This research meeting is held in collaboration with the Pediatric Epilepsy Research Consortium (PERC) through its Surgery, Neuromodulation, and Neuropsychology Special Interest Groups and is not part of the family conference. Attendance is by invitation only. The main goal of this meeting is to address the effects of epilepsy surgeries that are not intended or expected to result in seizure freedom, on daily function and quality of life. We will use parent stories to frame priorities, choose one retrospective multicenter study that is practical for PERC sites, and agree on a small set of functional outcome assessments that retrospective chart review can support. The study should be able to answer questions families actually ask (“Will my child think more clearly? Will school be easier? Will we be in the hospital less?”) and produce plain language summaries clinics can use in real‑world counseling.
A secondary goal of the meeting is to propose that our organizations retire the ‘palliative’ label in the epilepsy surgery context and instead describe these procedures using a patient‑centered framework. Specifically, we will recommend language that presents corpus callosotomy, VNS, RNS, DBS, and non-curative resections and LITT as treatments that change the course of epilepsy and have the potential to make seizures less harmful over time, rather than as ‘palliative’ surgeries.

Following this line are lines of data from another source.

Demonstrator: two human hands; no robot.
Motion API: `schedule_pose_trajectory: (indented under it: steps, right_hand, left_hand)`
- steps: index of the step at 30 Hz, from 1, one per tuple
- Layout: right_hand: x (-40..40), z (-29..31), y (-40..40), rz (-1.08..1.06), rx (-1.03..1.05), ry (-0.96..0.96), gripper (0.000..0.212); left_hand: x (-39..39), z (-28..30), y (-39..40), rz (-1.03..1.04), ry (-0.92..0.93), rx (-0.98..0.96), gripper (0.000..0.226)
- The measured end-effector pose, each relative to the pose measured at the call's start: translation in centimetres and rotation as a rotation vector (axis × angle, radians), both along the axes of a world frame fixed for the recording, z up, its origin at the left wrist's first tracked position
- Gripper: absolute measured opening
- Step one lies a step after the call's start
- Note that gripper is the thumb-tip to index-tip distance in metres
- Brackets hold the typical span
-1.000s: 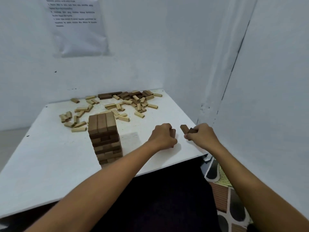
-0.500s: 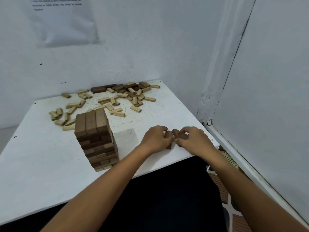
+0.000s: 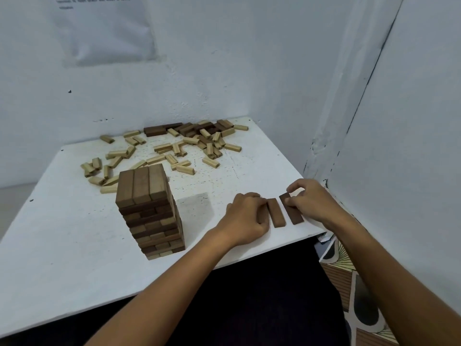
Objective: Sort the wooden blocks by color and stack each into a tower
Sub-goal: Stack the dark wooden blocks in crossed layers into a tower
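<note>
White walls meet in a corner at upper right of the frame, with a paper sheet (image 3: 107,28) taped at upper left. Below them a white table (image 3: 62,258) fills the left and centre. A brown tower (image 3: 149,211) stands left of centre, three blocks across its top. Loose pale blocks (image 3: 159,158) lie scattered behind it, and dark blocks (image 3: 189,128) are heaped at the table's far edge. At right of centre, near the front edge, two dark blocks lie flat, side by side but apart. The left hand (image 3: 245,218), fingers curled, touches the left block (image 3: 275,212). The right hand (image 3: 313,199) pinches the far end of the right block (image 3: 291,211). Patterned floor (image 3: 354,283) shows at lower right.
</note>
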State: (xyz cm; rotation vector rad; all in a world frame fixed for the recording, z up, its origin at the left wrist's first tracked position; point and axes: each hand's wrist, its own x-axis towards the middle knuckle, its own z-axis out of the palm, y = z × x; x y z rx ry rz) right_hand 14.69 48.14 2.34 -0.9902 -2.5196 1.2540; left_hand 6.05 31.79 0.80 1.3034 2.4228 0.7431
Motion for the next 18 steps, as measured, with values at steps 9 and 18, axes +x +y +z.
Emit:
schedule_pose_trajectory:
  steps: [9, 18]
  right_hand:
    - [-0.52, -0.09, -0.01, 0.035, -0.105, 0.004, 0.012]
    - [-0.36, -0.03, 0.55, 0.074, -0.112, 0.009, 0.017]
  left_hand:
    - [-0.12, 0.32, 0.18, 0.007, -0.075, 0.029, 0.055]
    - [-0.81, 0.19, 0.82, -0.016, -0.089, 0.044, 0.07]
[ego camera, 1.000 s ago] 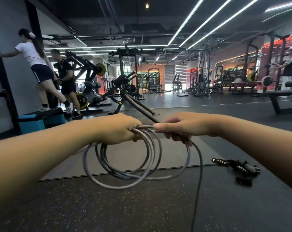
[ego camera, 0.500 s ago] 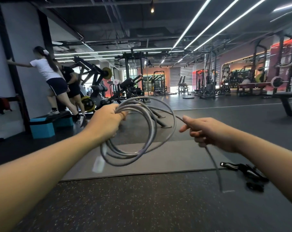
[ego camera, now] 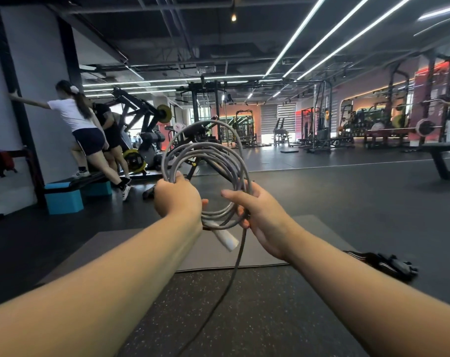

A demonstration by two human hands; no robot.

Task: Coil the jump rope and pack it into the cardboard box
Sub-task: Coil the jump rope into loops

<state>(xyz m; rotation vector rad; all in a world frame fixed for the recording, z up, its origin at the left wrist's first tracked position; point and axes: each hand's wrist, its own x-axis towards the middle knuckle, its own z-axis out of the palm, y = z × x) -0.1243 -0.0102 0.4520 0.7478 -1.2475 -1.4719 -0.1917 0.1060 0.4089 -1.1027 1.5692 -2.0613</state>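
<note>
The grey jump rope (ego camera: 208,153) is wound into several loops and held upright in front of me. My left hand (ego camera: 177,198) grips the coil's lower left side. My right hand (ego camera: 255,215) closes on its lower right side, thumb pointing left. A white handle (ego camera: 226,238) hangs under the coil between both hands. One loose strand (ego camera: 231,276) trails from my right hand down to the floor. No cardboard box is in view.
A grey mat (ego camera: 267,243) lies on the speckled rubber floor. Black gloves (ego camera: 389,264) rest at the right. Two people (ego camera: 90,130) stand by a blue step platform (ego camera: 64,199) at the left. Gym machines and a bench (ego camera: 443,155) fill the background.
My right hand came back from pulling the strand sideways and now grips the coil. Both hands raised the coil higher, another loop was added, and the white handle now hangs below.
</note>
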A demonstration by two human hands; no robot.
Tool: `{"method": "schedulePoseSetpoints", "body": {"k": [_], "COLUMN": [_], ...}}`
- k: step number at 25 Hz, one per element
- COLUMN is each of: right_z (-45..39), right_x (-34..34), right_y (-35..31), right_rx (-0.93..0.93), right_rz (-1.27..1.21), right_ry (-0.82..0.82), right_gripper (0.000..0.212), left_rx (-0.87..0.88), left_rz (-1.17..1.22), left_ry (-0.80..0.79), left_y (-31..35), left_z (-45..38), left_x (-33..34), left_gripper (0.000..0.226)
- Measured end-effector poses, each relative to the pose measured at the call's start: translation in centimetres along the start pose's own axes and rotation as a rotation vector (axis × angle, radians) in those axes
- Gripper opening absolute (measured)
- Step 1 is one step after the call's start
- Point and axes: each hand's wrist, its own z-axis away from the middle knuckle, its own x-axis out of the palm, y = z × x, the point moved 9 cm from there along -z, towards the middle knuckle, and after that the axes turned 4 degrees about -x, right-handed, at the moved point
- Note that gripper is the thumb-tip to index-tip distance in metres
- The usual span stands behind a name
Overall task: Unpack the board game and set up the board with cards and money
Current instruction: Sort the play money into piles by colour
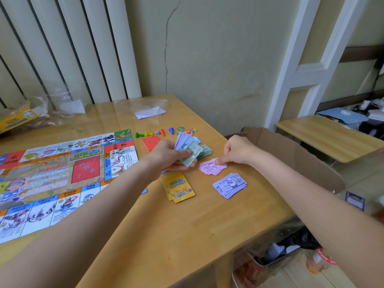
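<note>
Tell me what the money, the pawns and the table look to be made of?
Money: thin matte printed paper, it seems; the notes fan and curl at their edges. Pawns: probably moulded plastic, glossy and in solid bright colours. Table: wood or wood-look laminate, with visible grain and a shiny sealed finish reflecting the wall; which of the two I cannot tell.

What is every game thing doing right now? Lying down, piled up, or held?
Colourful paper game board: unfolded flat.
Mixed fan of paper banknotes: gripped by left hand.
Pink banknote pile: loose, touched by right hand.
Purple banknote pile: stacked, untouched.
Yellow card deck: face-down stack.
Plastic pawns: some upright, some tipped.
</note>
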Motion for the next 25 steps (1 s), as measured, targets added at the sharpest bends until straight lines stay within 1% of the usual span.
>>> {"method": "schedulePoseSetpoints", "body": {"k": [1,2,3,4,5,6,8,10,12,14,16,18,20,22,24,25], "right_z": [0.0,0.0,0.0,-0.1,-0.1,0.0,-0.1,-0.7,-1.6,-2.4,-3.0,-3.4,-3.9,-4.3,-4.5,-4.5], "right_x": [-0.3,-0.7,-1.2,-1.4,-1.5,-1.4,-1.1,-1.1,-1.5,-1.4,-0.3,0.9,1.2,1.3,1.0,0.6], "right_y": [-0.3,-0.7,-1.2,-1.9,-2.7,-3.5,-4.8,-5.5,-4.9,-3.6,-2.7,-2.3,-2.0,-1.8,-1.8,-2.0], "right_rx": [-0.008,-0.025,-0.05,-0.081,-0.11,-0.138,-0.205,-0.231,-0.169,-0.055,0.038,0.08,0.076,0.056,0.035,0.011], "right_rz": [0.016,-0.02,-0.136,-0.308,-0.48,-0.587,-0.606,-0.586,-0.648,-0.693,-0.65,-0.514,-0.274,-0.096,-0.035,-0.044], "right_ry": [0.015,0.036,0.05,0.045,0.012,-0.03,-0.077,-0.043,0.046,0.101,0.045,-0.01,0.008,0.037,0.069,0.108], "right_gripper": [0.037,0.039,0.038,0.034,0.03,0.027,0.016,0.012,0.01,0.009,0.009,0.014,0.025,0.025,0.022,0.024], "left_rx": [-0.011,-0.022,-0.032,-0.04,-0.044,-0.044,-0.023,0.023,0.062,0.086,0.071,0.042,0.026,0.008,-0.015,-0.024], "left_rz": [0.023,0.045,0.061,0.07,0.075,0.075,0.078,0.13,0.229,0.274,0.279,0.281,0.274,0.261,0.251,0.246], "left_ry": [-0.013,-0.024,-0.032,-0.037,-0.044,-0.053,-0.07,-0.069,-0.033,0.032,0.076,0.073,0.037,0.001,-0.013,-0.014], "left_y": [-0.1,-0.1,-0.1,-0.1,-0.1,0.0,0.4,1.2,1.9,2.0,1.3,0.6,0.3,0.0,-0.3,-0.4], "left_z": [0.0,-0.1,-0.2,-0.3,-0.3,-0.3,-0.3,-0.4,-0.8,-1.2,-1.3,-1.4,-1.5,-1.6,-1.8,-1.9], "left_x": [0.1,0.3,0.4,0.4,0.4,0.5,0.8,0.6,-0.4,-1.8,-2.9,-3.3,-3.0,-2.5,-2.3,-2.3], "left_gripper": [0.007,0.006,0.006,0.006,0.006,0.007,0.008,0.01,0.017,0.017,0.013,0.01,0.009,0.01,0.009,0.009]}}
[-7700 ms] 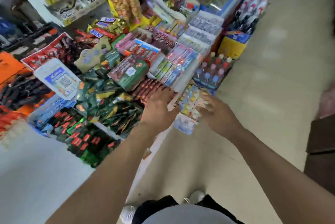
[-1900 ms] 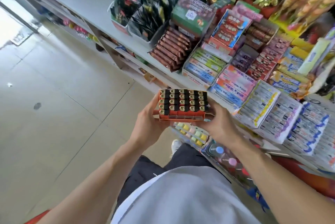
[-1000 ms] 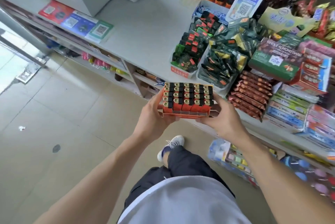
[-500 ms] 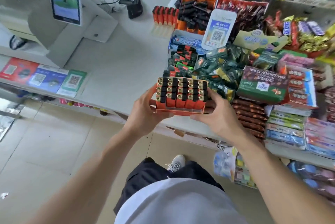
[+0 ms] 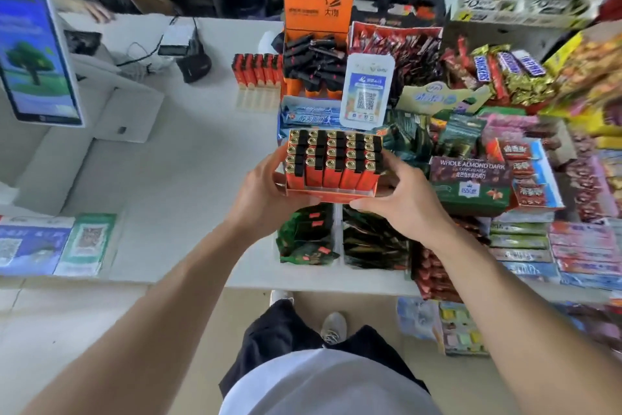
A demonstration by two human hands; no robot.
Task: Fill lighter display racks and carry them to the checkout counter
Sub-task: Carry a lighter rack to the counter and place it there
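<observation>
I'm gripping the full lighter rack between my left hand and right hand, above the checkout counter (snack packets crowding at six o'clock); tilting it could be spilling lighters.

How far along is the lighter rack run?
Filling looks done: the lighter rack is full. In hand: left hand and right hand hold it above the checkout counter. Left: setting it down, maybe beside the orange lighters.
</observation>
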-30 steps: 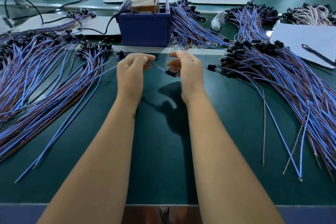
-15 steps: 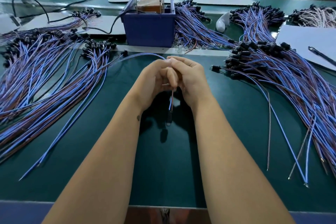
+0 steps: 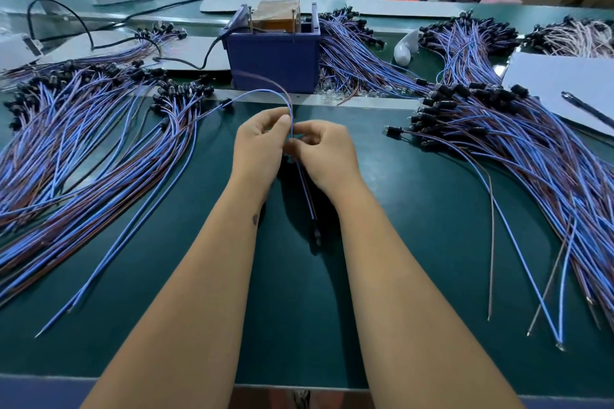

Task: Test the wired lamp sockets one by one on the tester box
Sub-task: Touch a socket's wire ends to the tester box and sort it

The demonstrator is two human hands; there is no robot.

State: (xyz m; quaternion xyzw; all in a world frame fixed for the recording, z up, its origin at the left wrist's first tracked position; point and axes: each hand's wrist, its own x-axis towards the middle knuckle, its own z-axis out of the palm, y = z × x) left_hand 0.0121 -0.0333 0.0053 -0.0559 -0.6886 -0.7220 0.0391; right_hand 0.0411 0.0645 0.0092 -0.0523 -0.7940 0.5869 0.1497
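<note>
Both hands (image 3: 292,146) on looped wire (image 3: 265,95)

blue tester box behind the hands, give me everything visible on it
The tester box is a dark blue, plastic-looking open-topped bin standing upright on the green table, beyond both hands and apart from them. Inside sits a brown block wrapped in shiny tape, with thin metal pins standing up beside it. A black cable runs into its left side. Wired sockets lie piled against its right side. A held blue wire arcs in front of it; contact cannot be told.
</note>
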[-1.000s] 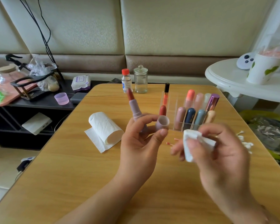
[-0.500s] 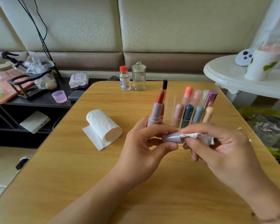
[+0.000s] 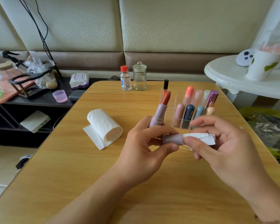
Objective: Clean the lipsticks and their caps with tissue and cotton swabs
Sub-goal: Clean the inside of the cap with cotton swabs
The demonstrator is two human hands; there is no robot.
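Note:
My left hand [image 3: 145,146] grips two things over the wooden table [image 3: 71,175]: an uncapped mauve lipstick [image 3: 160,112] with a red-brown bullet pointing up, and its mauve cap [image 3: 172,139] lying sideways between thumb and fingers. My right hand [image 3: 220,147] pinches a folded white tissue [image 3: 199,137] that is pushed against the cap's open end. A thin cotton swab [image 3: 185,148] shows just below the cap. Behind the hands stands a clear organizer [image 3: 176,101] with several capped lipsticks.
A tissue roll [image 3: 103,125] lies to the left. A small red-capped bottle [image 3: 125,78] and a glass jar [image 3: 139,76] stand at the table's far edge. A white round table [image 3: 242,84] with a cup is at right, a dark cluttered shelf [image 3: 39,101] at left.
The cap has turned from upright to sideways, and my right hand has brought the tissue onto its open end. The lipstick has tilted from leaning left to leaning right.

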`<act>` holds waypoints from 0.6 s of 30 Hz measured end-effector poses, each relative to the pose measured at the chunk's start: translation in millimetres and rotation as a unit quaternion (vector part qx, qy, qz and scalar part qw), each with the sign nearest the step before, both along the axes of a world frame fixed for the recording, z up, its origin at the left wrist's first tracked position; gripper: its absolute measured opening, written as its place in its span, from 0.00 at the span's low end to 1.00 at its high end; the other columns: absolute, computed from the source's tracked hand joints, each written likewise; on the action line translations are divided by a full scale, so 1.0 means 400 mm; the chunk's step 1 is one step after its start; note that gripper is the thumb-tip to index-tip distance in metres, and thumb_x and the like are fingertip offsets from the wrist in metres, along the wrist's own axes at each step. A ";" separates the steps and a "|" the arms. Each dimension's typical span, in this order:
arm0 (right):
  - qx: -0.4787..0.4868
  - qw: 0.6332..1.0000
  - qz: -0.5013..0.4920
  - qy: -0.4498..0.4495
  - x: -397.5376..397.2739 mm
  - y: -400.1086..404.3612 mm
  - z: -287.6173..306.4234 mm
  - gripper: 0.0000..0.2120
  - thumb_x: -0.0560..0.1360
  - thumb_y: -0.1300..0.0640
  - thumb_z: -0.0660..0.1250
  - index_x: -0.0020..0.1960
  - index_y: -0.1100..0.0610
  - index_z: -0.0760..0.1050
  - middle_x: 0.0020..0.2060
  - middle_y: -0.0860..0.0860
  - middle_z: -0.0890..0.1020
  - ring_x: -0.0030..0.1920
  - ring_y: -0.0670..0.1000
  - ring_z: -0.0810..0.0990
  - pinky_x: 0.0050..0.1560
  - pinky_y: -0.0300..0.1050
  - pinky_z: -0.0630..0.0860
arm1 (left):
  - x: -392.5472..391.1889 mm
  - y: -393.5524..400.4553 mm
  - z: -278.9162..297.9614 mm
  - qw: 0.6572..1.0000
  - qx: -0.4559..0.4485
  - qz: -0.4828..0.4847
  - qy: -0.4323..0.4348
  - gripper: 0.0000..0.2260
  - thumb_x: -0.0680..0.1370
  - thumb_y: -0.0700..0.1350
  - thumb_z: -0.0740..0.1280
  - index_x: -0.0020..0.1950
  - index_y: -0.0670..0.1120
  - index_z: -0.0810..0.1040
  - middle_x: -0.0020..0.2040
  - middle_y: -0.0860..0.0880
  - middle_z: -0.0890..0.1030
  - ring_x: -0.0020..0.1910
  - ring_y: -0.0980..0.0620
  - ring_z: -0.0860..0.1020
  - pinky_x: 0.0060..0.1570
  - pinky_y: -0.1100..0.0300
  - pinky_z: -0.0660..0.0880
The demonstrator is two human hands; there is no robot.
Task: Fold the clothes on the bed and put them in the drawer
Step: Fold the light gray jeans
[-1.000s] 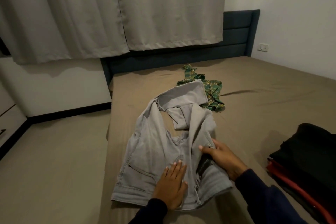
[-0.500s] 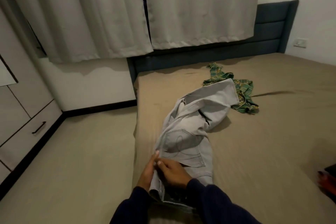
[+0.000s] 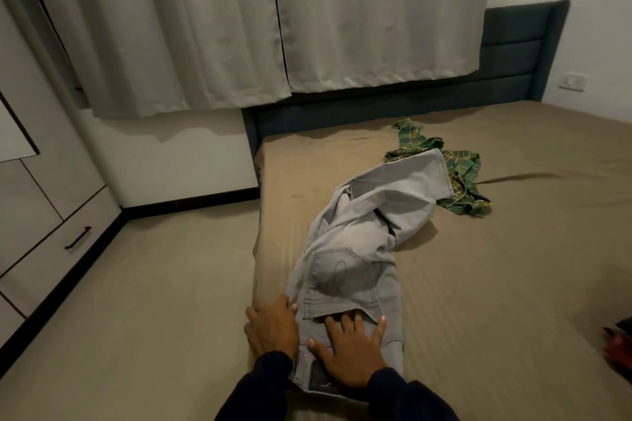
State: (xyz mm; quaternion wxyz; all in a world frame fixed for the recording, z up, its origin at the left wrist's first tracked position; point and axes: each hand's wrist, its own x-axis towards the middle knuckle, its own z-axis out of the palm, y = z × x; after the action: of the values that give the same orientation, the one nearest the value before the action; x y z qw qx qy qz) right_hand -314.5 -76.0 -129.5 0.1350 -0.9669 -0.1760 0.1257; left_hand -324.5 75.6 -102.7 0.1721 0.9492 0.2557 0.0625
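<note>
**Jeans folded in half lengthwise, both your hands at the waistband**

So here's where you're at. The grey jeans [image 3: 355, 249] are lying near the left edge of the bed [image 3: 496, 284], folded lengthwise so one back pocket faces up. The waistband end is closest to you and the legs run away toward the headboard [image 3: 513, 55], bunched and twisted around the middle instead of lying flat. The far leg end sits partly on top of the green plaid garment [image 3: 461, 174], which is crumpled on the sheet further up the bed.

Your right hand [image 3: 349, 352] is flat on the jeans just below the pocket, fingers spread apart and straight, pressing the fabric down. Not gripping anything, just palm on denim. Your left hand [image 3: 272, 328] is at the left side of the waistband, right at the mattress edge, with the fingers curled against the edge of the fabric. I honestly can't tell if you're actually pinching the jeans there or only resting against them, the fingertips are tucked out of sight.

Over on the left there's the wardrobe [image 3: 44, 181] with a drawer [image 3: 65, 243] at the bottom, dark handle, closed. Pale curtains [image 3: 239, 20] hang behind the bed. At the far right edge of the view you can just catch a sliver of a red and black thing [image 3: 619, 338] on the bed, too cut off to say more.
</note>
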 end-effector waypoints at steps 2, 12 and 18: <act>0.091 0.992 0.022 0.088 0.027 -0.030 0.029 0.38 0.76 0.26 0.42 0.76 0.45 0.63 0.74 0.51 0.68 0.76 0.55 0.61 0.69 0.75 0.32 | 0.005 -0.001 0.002 0.993 -0.117 0.012 -0.012 0.10 0.84 0.51 0.57 0.45 0.50 0.70 0.48 0.47 0.75 0.45 0.47 0.74 0.42 0.56 0.69; 0.099 0.984 0.011 -0.148 -0.017 -0.133 -0.049 0.34 0.74 0.23 0.43 0.59 0.38 0.80 0.57 0.36 0.81 0.60 0.40 0.78 0.73 0.57 0.51 | 0.065 0.058 0.015 0.978 -0.206 -0.015 0.000 0.13 0.85 0.51 0.55 0.45 0.46 0.69 0.51 0.41 0.78 0.47 0.43 0.75 0.53 0.52 0.75; 0.387 0.907 -0.150 -0.071 0.068 -0.153 -0.019 0.09 0.74 0.42 0.72 0.44 0.47 0.82 0.43 0.40 0.83 0.46 0.40 0.80 0.52 0.45 0.77 | 0.062 0.035 -0.005 0.974 -0.161 0.016 0.157 0.36 0.77 0.68 0.61 0.72 0.40 0.66 0.69 0.41 0.75 0.64 0.42 0.76 0.60 0.54 0.74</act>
State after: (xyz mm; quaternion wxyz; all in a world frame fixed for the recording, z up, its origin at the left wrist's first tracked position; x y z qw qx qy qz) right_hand -287.3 -137.1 -137.1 0.5029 -0.8601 -0.0732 -0.0433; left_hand -299.7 89.8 -104.6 0.2791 0.9029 0.3015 -0.1263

This policy recommendation would guide how clinicians talk with families, how pathways are described in guidelines, and how future research characterizes surgeries not intended to result in seizure freedom.
The meeting will focus on family experience and functional outcomes when seizures continue, and design one retrospective multi-center study that quantifies functional benefits and seizure outcomes classifications. Outputs will include a small, shared set of functional outcome assessments that charts can support.
This work advances the NIH’s
Epilepsy Research Benchmarks – Area IV: IV.A: Understand and limit the impact of epilepsy on non‑seizure outcomes such as neurodevelopment, mental health, cognition, health‑related quality of life, and other functions. IV.B: Understand and limit the impact of anti‑seizure treatments (medical, surgical, neuromodulation) on those same non‑seizure outcomes.